**WHAT THE TASK ASKS:**
This exercise calls for an exact copy of the data below.

———

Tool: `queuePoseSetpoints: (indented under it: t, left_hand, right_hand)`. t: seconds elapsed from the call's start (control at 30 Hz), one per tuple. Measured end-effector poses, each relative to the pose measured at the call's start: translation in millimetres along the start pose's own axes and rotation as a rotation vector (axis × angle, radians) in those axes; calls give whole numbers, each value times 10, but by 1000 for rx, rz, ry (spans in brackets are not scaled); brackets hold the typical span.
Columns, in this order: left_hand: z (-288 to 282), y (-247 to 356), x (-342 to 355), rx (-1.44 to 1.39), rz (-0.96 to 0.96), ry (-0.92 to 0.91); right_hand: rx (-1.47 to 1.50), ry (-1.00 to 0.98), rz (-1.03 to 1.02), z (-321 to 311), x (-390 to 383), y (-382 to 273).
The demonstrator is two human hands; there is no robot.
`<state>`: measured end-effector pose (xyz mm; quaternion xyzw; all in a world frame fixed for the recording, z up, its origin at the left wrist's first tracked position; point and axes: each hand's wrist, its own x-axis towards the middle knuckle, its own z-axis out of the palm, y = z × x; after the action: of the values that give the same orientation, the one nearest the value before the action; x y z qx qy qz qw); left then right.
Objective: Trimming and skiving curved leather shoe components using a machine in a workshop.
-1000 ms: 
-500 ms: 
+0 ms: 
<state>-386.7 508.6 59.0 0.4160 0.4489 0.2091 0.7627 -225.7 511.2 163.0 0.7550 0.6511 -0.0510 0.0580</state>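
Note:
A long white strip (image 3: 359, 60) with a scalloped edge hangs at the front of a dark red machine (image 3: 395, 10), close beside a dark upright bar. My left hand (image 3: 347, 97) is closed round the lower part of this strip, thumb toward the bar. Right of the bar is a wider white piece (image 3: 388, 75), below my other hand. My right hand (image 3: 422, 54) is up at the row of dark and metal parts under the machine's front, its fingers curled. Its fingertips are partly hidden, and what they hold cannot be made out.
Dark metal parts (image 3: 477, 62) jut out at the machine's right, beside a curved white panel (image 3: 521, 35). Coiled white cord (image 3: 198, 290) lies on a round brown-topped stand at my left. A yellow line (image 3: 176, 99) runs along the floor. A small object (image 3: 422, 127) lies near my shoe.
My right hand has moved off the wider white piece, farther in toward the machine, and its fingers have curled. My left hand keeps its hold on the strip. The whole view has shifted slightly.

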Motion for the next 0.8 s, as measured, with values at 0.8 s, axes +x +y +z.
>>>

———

**COMPLETED EXERCISE:**
Tool: `queuePoseSetpoints: (indented under it: t, left_hand, right_hand)`. t: seconds elapsed from the call's start (control at 30 Hz), one per tuple. Measured end-effector poses, each relative to the pose measured at the call's start: translation in millimetres along the start pose's own axes and rotation as a rotation vector (axis × angle, radians) in those axes; calls give whole numbers, each value times 10, but by 1000 for rx, rz, ry (spans in brackets are not scaled); brackets hold the typical span.
Columns, in this order: left_hand: z (-288 to 282), y (-247 to 356), x (-342 to 355), rx (-1.44 to 1.39), rz (-0.96 to 0.96), ry (-0.92 to 0.91); right_hand: rx (-1.47 to 1.50), ry (-1.00 to 0.98), rz (-1.03 to 1.02), z (-321 to 311), x (-390 to 383), y (-382 to 273).
The demonstrator is two human hands; there is no robot.
`<state>`: measured end-effector pose (xyz mm; quaternion xyzw; all in a world frame fixed for the recording, z up, its origin at the left wrist's first tracked position; point and axes: each hand's wrist, its own x-axis towards the middle knuckle, its own z-axis out of the palm, y = z × x; after the action: of the values that give the same orientation, the one nearest the value before the action; x y z qx qy qz qw); left then right.
Objective: Trimming and skiving curved leather shoe components using a machine in a workshop.
-1000 ms: 
-500 ms: 
+0 ms: 
<state>-386.7 508.6 59.0 0.4160 0.4489 0.2091 0.7627 -225.7 511.2 163.0 0.7550 0.6511 -0.0510 0.0580</state>
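Note:
A long white strip (image 3: 359, 60) with a scalloped edge hangs at the front of a dark red machine (image 3: 395, 10), close beside a dark upright bar. My left hand (image 3: 347, 97) is closed round the lower part of this strip, thumb toward the bar. Right of the bar is a wider white piece (image 3: 388, 75), below my other hand. My right hand (image 3: 422, 54) is up at the row of dark and metal parts under the machine's front, its fingers curled. Its fingertips are partly hidden, and what they hold cannot be made out.
Dark metal parts (image 3: 477, 62) jut out at the machine's right, beside a curved white panel (image 3: 521, 35). Coiled white cord (image 3: 198, 290) lies on a round brown-topped stand at my left. A yellow line (image 3: 176, 99) runs along the floor. A small object (image 3: 422, 127) lies near my shoe.
My right hand has moved off the wider white piece, farther in toward the machine, and its fingers have curled. My left hand keeps its hold on the strip. The whole view has shifted slightly.
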
Motion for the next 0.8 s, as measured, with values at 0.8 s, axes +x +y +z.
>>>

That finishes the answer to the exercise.